> [EXERCISE DESCRIPTION]:
Copy out the lines of the records below, and only those lines, from the one with "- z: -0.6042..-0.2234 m" through the one with "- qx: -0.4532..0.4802", exactly as they appear.

Data entries
Content starts
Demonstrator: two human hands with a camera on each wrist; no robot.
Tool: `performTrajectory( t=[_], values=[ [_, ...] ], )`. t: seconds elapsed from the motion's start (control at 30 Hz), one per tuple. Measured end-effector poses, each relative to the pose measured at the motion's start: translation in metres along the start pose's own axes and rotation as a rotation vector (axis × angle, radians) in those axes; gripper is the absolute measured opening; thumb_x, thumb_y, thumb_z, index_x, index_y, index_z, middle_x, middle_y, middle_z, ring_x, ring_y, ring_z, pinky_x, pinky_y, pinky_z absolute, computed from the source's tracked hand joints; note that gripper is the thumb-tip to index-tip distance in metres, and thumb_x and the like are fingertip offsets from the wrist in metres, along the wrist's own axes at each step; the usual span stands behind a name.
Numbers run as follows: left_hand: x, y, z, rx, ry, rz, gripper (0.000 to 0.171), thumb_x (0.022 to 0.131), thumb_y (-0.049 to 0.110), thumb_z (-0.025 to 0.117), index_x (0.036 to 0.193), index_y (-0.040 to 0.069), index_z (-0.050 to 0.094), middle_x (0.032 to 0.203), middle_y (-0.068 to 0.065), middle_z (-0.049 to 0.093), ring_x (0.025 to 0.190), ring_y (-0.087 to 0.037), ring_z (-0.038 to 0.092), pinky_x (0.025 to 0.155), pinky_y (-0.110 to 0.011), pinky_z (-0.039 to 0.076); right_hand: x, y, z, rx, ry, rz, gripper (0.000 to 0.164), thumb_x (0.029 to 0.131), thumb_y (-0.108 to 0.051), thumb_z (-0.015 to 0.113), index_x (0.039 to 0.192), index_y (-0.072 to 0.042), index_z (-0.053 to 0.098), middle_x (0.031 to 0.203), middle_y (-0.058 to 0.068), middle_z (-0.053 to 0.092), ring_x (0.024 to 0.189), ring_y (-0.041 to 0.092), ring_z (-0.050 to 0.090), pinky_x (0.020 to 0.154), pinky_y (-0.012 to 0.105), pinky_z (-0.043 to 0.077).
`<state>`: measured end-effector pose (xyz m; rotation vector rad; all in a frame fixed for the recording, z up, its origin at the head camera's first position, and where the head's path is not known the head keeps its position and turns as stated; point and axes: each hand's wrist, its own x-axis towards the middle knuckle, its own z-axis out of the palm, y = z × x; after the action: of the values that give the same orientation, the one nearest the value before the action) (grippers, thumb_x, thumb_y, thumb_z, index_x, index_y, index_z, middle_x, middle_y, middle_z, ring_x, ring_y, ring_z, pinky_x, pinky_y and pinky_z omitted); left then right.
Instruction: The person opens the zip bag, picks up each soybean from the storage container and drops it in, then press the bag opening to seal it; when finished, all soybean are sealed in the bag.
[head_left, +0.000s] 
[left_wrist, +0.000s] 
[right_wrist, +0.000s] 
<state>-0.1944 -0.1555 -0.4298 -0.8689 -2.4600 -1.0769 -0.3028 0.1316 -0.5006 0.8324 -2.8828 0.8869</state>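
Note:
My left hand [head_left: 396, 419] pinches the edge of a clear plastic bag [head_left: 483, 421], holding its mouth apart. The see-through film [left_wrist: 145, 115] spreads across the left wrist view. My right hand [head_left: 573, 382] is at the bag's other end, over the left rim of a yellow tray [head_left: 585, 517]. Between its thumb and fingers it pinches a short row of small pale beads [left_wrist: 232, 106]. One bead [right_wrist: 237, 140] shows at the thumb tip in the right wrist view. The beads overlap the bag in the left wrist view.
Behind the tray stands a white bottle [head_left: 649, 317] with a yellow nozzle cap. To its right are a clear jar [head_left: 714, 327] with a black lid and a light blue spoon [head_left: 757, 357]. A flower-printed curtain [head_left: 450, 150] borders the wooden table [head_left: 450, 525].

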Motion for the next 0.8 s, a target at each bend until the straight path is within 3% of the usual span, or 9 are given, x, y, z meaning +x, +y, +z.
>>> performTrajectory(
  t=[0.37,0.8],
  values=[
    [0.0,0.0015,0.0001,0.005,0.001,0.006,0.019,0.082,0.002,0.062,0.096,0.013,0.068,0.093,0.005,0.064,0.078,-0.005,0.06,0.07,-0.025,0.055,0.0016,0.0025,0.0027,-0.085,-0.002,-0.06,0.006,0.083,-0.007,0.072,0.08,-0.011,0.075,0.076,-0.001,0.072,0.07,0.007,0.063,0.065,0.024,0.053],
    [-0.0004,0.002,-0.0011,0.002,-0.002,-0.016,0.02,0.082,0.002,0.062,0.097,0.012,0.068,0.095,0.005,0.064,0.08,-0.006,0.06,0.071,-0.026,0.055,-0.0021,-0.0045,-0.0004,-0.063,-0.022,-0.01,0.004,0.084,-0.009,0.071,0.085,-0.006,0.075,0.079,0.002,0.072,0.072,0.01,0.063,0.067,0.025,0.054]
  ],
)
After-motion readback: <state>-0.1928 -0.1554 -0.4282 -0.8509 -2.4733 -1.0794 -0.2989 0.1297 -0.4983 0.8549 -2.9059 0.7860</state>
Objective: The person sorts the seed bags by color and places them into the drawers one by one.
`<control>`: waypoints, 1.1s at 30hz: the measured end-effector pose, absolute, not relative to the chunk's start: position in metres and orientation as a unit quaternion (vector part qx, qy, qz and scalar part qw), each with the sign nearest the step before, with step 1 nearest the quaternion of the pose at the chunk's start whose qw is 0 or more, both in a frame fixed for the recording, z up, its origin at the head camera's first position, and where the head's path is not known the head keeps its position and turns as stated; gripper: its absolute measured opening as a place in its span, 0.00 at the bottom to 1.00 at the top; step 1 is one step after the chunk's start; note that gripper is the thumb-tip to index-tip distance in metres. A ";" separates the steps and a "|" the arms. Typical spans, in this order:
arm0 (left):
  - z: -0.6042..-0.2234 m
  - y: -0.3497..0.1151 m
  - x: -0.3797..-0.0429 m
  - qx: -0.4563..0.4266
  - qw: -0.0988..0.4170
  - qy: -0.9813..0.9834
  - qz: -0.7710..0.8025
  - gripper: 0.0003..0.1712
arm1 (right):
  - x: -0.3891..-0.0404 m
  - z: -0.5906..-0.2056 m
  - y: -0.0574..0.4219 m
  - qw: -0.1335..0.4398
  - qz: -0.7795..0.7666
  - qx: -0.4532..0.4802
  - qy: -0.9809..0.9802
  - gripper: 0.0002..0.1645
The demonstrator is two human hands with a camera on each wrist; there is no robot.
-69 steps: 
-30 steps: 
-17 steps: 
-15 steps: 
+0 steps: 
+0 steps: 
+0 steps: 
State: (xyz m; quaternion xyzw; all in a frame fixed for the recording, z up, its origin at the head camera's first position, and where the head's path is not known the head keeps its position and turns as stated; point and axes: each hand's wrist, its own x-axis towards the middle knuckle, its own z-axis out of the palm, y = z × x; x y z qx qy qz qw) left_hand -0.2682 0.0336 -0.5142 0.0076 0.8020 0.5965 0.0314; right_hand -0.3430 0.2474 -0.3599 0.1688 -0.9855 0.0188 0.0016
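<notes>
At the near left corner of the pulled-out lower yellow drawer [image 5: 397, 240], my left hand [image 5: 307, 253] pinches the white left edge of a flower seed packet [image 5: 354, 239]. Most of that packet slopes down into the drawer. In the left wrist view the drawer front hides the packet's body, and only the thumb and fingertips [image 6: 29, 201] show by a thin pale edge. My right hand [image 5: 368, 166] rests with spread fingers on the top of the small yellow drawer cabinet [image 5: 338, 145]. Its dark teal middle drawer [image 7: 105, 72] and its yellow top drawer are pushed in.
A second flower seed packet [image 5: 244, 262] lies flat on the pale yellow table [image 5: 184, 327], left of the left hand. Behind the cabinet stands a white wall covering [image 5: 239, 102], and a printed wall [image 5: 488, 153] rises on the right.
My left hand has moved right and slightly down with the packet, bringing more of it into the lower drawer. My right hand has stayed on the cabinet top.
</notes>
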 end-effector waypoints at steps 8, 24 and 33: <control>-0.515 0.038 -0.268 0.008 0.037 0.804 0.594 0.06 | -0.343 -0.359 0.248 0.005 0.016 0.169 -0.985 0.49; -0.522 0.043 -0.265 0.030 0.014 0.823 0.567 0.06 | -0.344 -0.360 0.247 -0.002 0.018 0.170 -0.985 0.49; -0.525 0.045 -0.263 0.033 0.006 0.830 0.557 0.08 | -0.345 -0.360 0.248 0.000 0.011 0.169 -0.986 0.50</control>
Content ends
> [ANSWER SPACE]:
  - z: -0.6042..-0.2234 m
  - y: -0.3497..0.1151 m
  - x: -0.3797..-0.0429 m
  - qx: -0.4563..0.4266
  - qw: -0.0988..0.4170
  - qy: -0.9813..0.9834
  - qz: -0.7710..0.8025
  - gripper: 0.0003..0.1712
arm1 (right):
  - x: -0.3891..-0.0404 m
  - z: -0.5906..-0.2056 m
  - y: -0.0574..0.4219 m
  - qw: -0.1335..0.4398
  - qz: -0.7795..0.7666
  - qx: -0.4532..0.4802

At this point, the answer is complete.